When You're THAT Mother. (And when your kids are THOSE kids.)


I've been that mother.  The mother who carries a bag of McDonald's food as she drags a crying child across the sidelines while running late to soccer practice.  The one who forgets to play the role of the tooth fairy, or return the library books, or RSVP to donate napkins for the class party.  The one who sends her kid to school in shorts and a tee shirt because it was warm yesterday without once considering that it might be cool today.  The one who loses her patience and raises her voice because her children are losing their patience and raising their voices. 

I've been that mother who pretends she doesn't hear her children wake up so she can lie in bed for a few extra moments, clinging desperately to grogginess.  The mother who says, "I'll be there in a minute," when she actually means ten.  Maybe twenty.

I've been that mother whose last nerve has been rubbed raw.  The mother who wonders if she actually has more than one nerve to rub, or if she suffers from a nerve shortage and her kids keep aggravating the same one. 

I've been the mother who's thought that parenting wasn't supposed to be this way, who's suspected that she's not cut out for this role.

My kids have been those kids.  The ones crying in Target.  The ones yelling in the grocery store.  The ones balking at homework at the kitchen table.  The ones lying on the floor and angrily kicking their feet against the air in protest.  The ones you fear might be feral.

My kids have been those kids who hit their siblings.  Those kids who slam the door, who complain, who disobey, who don't share.  Those kids who respond to the instruction "Please don't touch that..." with a metaphorical throwing of the gauntlet in the form of one enormously strong will and one tiny extended index finger reaching directly toward whatever's off limits.

Yes, I've been that mother.  The one who rubs her daughter's back and holds her hair away from her face as she throws up in the middle of the night.  The one who lays on the floor and plays six successive rounds of Candy Land.  The one who's worn tracks in the hallway carpeting while rocking babies and pages in storybooks from reading aloud. 

I've been that mother who lets a child spit used chewing gum into her open palm when a trash can isn't available.  The one who slips into bedrooms at night to peek at her children's sleeping forms one last time in the dim glow of the nightlight.  The one answering, "Who's there?" when a voice from the back of the minivan prompts, "Knock, knock."  The one who bites her tongue and holds back the anger when she'd rather explode.
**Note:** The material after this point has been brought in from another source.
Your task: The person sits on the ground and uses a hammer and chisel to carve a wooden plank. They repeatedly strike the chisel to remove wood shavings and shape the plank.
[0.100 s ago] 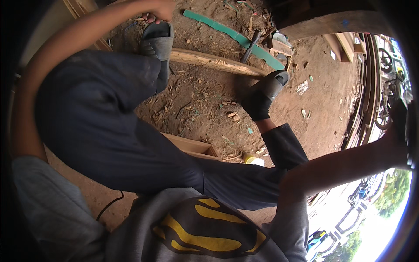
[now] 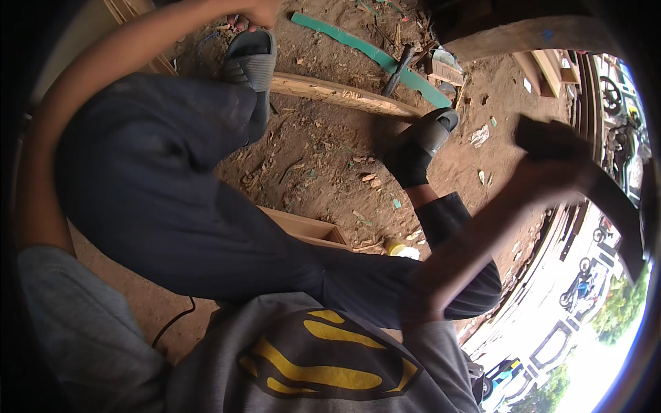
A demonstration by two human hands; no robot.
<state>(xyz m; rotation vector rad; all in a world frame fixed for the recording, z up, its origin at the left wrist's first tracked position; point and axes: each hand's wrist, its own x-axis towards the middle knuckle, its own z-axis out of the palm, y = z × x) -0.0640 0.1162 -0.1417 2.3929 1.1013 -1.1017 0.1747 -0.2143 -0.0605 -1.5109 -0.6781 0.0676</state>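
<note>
My left hand [image 2: 251, 14] is at the top beside the left grey slide sandal [image 2: 251, 65], fingers curled; what they hold is too small to make out. My right hand [image 2: 551, 172] is raised at the right, closed on a long dark tool [image 2: 613, 206], blurred by motion. A wooden plank [image 2: 330, 93] lies between my feet on the dirt, the right sandal [image 2: 430, 131] at its right end. Beyond it lie a green strip [image 2: 344, 41] and a dark bar-like piece [image 2: 399, 69] across that strip.
A heavy timber [image 2: 516, 38] overhangs top right, with wooden frames [image 2: 547, 72] below it. An open wooden box [image 2: 296, 227] and a yellow-white container [image 2: 403, 251] sit behind my legs. Long stacked boards [image 2: 585, 89] and motorbikes [image 2: 613, 96] are at right. A black cable [image 2: 175, 320] lies lower left.
My right hand and forearm have swung left and up from the right edge, bringing the dark tool into view. My left hand is nearly unmoved.
</note>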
The one on her knees praying, or on her feet clapping, or at their sides encouraging. 

I've been that mother who responds, "You can tell me anything.  Always."

Yes, my kids have been those kids.  They've been those kids who remember to say I'm sorry when they step on the back of my shoe while they're following too closely behind me.  The ones who bring tears to my eyes when they nail their one line in the Christmas pageant.  The ones who yank flowers from my landscaping and offer them a gift.  The ones who help me find my car keys, remind me that I need to pick up eggs before leaving the grocery story, or spontaneously lavish me with a kiss.

They've been those kids who delight and impress and surprise me with how big, how smart, how kind they're becoming.  The ones who cause me to realize that even in the midst of this chaos and daily minutia, my heart overflows with fullness.

We've all been that mother.  Both of them.

We've all had those kids.  Both sets.

Let's give grace to that mother when she's having one of those days, offering empathy or a word of encouragement that she'll make it, that she'll live to parent another day, that it will get better.  Let's give the benefit of the doubt to those kids we can hear in aisle five when we're in aisle eight. 

Let's extend this grace even if we are that mother and those kids are our kids.  Perhaps especially if we're that mother and those kids are ours.  After all, it's in our worst moments -- those moments when we feel we deserve love the least -- when we need it the most. 

On those days, let's remember that this parental narrative we're writing isn't one-sided.  We're not just THAT mother.  Our kids aren't just THOSE kids.